Items listed in a dataset:
▬▬▬▬▬▬

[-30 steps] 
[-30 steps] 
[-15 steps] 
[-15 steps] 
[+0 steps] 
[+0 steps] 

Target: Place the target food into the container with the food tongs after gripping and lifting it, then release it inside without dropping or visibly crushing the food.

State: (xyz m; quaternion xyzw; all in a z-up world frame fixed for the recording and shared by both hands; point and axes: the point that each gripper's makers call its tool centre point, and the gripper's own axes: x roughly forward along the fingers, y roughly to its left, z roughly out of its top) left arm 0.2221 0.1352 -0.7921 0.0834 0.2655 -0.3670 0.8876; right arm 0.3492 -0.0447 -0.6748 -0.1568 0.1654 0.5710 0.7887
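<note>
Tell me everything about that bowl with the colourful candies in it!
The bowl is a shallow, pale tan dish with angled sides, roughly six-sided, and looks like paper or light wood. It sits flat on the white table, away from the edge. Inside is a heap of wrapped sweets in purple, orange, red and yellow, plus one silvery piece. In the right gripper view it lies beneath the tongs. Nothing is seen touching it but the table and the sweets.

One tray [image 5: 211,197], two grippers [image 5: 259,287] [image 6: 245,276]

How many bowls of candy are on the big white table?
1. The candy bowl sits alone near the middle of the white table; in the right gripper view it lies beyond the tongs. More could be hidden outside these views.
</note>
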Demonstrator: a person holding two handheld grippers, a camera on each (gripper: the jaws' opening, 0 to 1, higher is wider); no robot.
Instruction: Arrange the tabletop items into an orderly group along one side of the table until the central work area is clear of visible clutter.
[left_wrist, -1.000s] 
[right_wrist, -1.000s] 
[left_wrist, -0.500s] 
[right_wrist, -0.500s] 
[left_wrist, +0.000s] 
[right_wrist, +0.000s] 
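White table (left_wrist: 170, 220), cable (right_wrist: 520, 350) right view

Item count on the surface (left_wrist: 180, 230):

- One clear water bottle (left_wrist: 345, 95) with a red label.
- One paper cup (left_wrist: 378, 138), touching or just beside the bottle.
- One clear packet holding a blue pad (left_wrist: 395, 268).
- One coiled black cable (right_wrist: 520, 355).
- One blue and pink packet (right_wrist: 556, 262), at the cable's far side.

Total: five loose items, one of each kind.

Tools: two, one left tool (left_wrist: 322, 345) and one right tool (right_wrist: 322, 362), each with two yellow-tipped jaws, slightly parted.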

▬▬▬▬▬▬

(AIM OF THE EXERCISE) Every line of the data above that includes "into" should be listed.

(SOLUTION TO THE PROBLEM)
Target: Place the target food into the container with the food tongs after gripping and lifting it, then release it inside without dropping or visibly crushing the food.
Instruction: Arrange the tabletop items into an orderly group along one side of the table until the central work area is clear of visible clutter.

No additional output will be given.